Après l'annonce par le Premier ministre d'un moratoire de six mois sur la hausse de la fiscalité sur le carburant, les réactions politiques ont afflué. Une vague d'indignation a unanimement submergé l'opposition.
Après l'annonce par le Premier ministre d'un moratoire de six mois sur la hausse de la fiscalité sur le carburant, les réactions politiques ont afflué. Une vague d'indignation a unanimement submergé l'opposition.

Sous pression de la mobilisation des Gilets jaunes, Edouard Philippe a annoncé ce 4 décembre un moratoire de six mois sur la hausse de la fiscalité sur le carburant.
Au lendemain de sa rencontre avec les responsables des formations politiques et les présidents des groupes parlementaires, ceux-ci ont rapidement commenté la décision du Premier ministre. Entre pessimisme et indignation, l'opposition n'a pas été convaincue par l'annonce gouvernementale.

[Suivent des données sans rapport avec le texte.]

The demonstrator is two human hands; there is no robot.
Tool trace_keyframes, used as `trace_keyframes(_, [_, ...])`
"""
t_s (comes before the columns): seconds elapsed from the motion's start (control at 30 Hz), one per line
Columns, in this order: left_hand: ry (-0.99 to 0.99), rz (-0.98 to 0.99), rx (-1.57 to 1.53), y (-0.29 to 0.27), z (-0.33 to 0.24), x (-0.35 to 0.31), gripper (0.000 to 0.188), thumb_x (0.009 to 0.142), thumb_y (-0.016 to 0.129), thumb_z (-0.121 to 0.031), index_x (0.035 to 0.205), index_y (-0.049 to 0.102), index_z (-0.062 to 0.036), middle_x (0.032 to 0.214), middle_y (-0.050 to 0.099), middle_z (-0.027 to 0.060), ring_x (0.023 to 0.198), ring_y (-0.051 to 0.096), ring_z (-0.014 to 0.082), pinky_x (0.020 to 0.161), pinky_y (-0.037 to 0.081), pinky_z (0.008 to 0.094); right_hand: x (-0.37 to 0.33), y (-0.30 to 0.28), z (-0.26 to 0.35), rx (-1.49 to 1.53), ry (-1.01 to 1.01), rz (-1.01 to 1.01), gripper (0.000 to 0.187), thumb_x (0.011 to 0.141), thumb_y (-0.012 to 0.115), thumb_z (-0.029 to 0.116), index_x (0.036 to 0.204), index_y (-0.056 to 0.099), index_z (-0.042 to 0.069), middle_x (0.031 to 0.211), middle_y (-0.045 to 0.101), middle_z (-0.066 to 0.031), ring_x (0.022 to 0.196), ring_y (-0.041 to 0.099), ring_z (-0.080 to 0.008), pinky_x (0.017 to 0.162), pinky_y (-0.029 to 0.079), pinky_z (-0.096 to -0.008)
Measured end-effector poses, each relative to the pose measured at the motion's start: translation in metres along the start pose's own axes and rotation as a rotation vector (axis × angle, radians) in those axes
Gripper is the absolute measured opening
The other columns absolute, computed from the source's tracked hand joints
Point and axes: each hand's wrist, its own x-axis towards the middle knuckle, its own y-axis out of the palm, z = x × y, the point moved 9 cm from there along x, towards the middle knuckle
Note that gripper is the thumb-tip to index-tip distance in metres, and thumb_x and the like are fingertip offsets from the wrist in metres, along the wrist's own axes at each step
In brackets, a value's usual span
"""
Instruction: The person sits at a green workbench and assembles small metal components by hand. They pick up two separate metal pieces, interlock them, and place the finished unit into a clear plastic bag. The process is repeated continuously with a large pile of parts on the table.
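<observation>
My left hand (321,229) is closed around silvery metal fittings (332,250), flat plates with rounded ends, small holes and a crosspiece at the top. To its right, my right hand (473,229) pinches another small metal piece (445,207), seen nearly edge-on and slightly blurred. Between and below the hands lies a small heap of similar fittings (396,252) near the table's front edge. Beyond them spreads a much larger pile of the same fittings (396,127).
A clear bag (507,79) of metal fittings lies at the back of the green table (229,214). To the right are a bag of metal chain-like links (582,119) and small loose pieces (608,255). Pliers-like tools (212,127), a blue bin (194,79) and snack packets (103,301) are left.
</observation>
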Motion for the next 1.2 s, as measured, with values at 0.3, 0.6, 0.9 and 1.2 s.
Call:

Le leader de la France insoumise, Jean-Luc Mélenchon, a estimé que le président de la République et son Premier ministre n'avaient pas pris «la mesure du moment». «On n'apaise pas une révolution citoyenne avec ce genre d'artifices politiciens» a, entre autres, déclaré le député des Bouches-du-Rhône, notant par ailleurs que le moratoire annoncé par Edouard Philippe correspondait à «des reports de taxe jusqu'à après les élections européennes».

Laurent Wauquiez, a de son côté estimé qu'il fallait «un geste d'apaisement». Pour le président du conseil régional d'Auvergne-Rhône-Alpes, «un moratoire, ce n'est pas suffisant. S'il s'agit juste de retarder les augmentations [...] Il faut l'annulation des hausses de taxes».

Bruno Retailleau, président du groupe Les Républicains au Sénat, s'est montré tout aussi catégorique : «Un moratoire c’est du sursis, les Français réclament une annulation !» Le sénateur a ainsi estimé qu'une telle annonce du Premier ministre devant des députés LREM trahissait un «entre-soi».

La présidente du Rassemblement national, Marine Le Pen, a raillé l'annonce du Premier ministre, comparant celui-ci à la comtesse du Barry, guillotinée le 8 décembre 1793 à Paris. «Edouard Philippe en mode Jeanne du Barry : "Encore un moment, Monsieur le bourreau !"» a-t-elle commenté. La femme politique s'était déjà dite incrédule quant à la durée du moratoire, celui-ci reportant la mesure fiscale à l'après-élections européennes. «Sûrement un hasard», avait-elle ironisé.

Le député RN du Gard, Gilbert Collard, s'est alarmé de «conséquences [qui] risquent d’être terribles», estimant que le moratoire annoncé ne faisait qu'«humilier encore un peu plus les Gilets jaunes».